▸ **EXTRACTED MATERIAL**
--------------------------------------------------
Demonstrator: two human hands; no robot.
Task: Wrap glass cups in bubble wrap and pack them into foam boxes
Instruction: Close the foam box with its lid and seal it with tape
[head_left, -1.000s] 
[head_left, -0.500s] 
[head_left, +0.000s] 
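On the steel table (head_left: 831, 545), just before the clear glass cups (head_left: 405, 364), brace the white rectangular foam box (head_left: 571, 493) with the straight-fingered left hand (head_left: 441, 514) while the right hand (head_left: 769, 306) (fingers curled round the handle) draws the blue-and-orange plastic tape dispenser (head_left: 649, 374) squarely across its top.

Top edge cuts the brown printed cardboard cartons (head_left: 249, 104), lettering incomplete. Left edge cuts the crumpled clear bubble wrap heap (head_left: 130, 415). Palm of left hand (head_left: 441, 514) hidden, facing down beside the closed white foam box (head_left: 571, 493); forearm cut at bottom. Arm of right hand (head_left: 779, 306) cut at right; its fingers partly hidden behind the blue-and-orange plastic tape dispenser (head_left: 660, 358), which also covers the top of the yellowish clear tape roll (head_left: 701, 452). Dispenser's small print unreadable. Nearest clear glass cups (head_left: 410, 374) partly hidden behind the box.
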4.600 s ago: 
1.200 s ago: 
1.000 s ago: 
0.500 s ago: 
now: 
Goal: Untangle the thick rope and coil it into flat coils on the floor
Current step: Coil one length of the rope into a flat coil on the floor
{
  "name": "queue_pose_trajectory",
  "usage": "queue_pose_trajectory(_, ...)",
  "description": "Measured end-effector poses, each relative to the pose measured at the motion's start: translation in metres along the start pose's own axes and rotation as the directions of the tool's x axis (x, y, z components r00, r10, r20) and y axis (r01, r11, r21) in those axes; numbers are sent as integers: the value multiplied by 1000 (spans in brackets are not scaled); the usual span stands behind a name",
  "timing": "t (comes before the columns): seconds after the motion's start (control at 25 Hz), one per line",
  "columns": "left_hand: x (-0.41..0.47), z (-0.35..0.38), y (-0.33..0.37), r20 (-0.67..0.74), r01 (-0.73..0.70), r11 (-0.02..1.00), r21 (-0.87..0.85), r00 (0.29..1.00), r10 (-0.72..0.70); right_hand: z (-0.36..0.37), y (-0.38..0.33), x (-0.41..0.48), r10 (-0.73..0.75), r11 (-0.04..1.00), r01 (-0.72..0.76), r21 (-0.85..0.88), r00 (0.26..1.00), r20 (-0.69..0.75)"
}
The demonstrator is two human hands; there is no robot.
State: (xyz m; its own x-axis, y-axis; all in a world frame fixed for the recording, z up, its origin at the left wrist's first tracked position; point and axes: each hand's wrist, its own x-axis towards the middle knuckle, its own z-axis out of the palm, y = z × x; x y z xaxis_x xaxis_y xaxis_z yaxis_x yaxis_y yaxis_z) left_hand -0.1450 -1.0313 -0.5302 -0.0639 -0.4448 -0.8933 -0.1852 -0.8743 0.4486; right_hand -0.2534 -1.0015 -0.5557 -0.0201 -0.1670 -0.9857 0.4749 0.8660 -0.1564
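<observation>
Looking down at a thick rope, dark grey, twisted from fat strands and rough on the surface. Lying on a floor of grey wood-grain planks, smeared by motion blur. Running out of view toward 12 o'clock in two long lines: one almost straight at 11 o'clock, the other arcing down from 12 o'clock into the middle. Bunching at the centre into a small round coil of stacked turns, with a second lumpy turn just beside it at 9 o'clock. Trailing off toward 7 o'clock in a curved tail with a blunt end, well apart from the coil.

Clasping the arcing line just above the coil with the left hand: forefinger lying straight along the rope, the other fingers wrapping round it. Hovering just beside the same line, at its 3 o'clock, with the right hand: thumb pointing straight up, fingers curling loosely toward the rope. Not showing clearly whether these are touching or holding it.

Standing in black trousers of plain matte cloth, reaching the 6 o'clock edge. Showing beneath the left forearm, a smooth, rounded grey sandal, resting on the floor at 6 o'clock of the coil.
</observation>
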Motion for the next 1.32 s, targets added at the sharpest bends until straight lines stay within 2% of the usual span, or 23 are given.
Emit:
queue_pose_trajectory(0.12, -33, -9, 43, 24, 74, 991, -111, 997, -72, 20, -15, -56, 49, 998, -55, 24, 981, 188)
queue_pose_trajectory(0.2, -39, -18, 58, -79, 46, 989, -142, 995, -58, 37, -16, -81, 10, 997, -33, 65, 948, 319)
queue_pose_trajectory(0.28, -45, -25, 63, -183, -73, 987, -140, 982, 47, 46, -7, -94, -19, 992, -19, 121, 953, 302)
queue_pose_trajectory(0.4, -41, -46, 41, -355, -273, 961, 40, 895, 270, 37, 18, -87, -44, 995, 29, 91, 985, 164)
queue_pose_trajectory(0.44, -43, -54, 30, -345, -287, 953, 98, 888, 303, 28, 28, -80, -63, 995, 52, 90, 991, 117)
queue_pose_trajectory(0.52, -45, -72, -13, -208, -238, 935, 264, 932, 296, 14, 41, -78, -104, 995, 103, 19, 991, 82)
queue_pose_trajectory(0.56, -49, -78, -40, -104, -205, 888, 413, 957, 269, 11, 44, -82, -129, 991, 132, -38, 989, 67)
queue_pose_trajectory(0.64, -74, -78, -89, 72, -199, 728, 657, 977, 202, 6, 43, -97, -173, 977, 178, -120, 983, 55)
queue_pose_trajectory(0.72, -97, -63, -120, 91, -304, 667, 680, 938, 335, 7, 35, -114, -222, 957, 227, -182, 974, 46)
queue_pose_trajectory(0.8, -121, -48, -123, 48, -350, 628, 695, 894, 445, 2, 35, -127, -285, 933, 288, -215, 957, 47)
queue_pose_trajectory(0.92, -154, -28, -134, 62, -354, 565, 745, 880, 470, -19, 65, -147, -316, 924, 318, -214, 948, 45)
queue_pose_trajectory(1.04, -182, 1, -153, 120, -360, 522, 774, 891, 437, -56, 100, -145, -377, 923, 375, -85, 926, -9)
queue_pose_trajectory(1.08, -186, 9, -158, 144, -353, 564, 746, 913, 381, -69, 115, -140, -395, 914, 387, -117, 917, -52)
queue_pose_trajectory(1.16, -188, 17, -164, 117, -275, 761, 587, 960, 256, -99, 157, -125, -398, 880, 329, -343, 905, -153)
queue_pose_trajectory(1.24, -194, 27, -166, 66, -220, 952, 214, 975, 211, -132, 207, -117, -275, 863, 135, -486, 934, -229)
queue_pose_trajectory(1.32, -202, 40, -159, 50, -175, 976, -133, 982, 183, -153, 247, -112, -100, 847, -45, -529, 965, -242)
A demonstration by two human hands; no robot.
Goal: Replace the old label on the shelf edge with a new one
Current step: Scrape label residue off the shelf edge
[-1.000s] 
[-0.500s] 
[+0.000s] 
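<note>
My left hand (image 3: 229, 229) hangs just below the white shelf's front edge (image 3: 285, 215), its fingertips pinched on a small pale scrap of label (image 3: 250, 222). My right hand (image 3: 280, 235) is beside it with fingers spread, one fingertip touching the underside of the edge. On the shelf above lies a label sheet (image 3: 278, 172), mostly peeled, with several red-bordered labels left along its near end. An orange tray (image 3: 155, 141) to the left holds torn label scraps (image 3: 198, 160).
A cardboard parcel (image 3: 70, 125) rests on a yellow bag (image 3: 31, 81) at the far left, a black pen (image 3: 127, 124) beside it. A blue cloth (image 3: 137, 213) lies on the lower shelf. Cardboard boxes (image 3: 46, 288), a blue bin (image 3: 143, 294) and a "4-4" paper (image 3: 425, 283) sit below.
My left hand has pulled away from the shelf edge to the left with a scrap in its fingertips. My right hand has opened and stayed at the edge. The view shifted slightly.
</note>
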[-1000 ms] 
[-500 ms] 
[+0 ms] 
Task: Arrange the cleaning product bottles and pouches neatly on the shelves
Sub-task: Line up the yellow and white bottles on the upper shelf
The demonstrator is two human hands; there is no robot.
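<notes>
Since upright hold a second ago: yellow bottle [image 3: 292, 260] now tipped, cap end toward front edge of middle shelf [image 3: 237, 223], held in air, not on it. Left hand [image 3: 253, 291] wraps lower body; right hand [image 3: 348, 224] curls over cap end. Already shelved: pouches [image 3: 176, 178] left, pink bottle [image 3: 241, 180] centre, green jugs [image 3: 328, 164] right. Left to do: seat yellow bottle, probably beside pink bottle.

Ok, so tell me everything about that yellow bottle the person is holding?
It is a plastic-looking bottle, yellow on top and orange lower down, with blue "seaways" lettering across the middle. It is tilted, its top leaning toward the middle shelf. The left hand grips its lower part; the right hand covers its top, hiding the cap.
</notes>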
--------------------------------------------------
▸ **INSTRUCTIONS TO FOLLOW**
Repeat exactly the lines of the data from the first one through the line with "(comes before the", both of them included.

▸ **RESPONSE**
Demonstrator: two human hands; no robot.
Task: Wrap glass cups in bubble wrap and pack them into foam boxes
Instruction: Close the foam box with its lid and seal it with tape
[head_left, -1.000s] 
[head_left, -0.500s] 
[head_left, +0.000s] 
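On the steel table (head_left: 831, 545), just before the clear glass cups (head_left: 405, 364), brace the white rectangular foam box (head_left: 571, 493) with the straight-fingered left hand (head_left: 441, 514) while the right hand (head_left: 769, 306) (fingers curled round the handle) draws the blue-and-orange plastic tape dispenser (head_left: 649, 374) squarely across its top.

Top edge cuts the brown printed cardboard cartons (head_left: 249, 104), lettering incomplete. Left edge cuts the crumpled clear bubble wrap heap (head_left: 130, 415). Palm of left hand (head_left: 441, 514) hidden, facing down beside the closed white foam box (head_left: 571, 493); forearm cut at bottom. Arm of right hand (head_left: 779, 306) cut at right; its fingers partly hidden behind the blue-and-orange plastic tape dispenser (head_left: 660, 358), which also covers the top of the yellowish clear tape roll (head_left: 701, 452). Dispenser's small print unreadable. Nearest clear glass cups (head_left: 410, 374) partly hidden behind the box.
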4.600 s ago: 
1.200 s ago: 
1.000 s ago: 
0.500 s ago: 
now: 
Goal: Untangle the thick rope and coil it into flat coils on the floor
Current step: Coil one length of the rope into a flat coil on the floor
{
  "name": "queue_pose_trajectory",
  "usage": "queue_pose_trajectory(_, ...)",
  "description": "Measured end-effector poses, each relative to the pose measured at the motion's start: translation in metres along the start pose's own axes and rotation as the directions of the tool's x axis (x, y, z components r00, r10, r20) and y axis (r01, r11, r21) in those axes; numbers are sent as integers: the value multiplied by 1000 (spans in brackets are not scaled); the usual span stands behind a name",
  "timing": "t (comes before the columns): seconds after the motion's start (control at 25 Hz), one per line",

Nothing further is required of the output.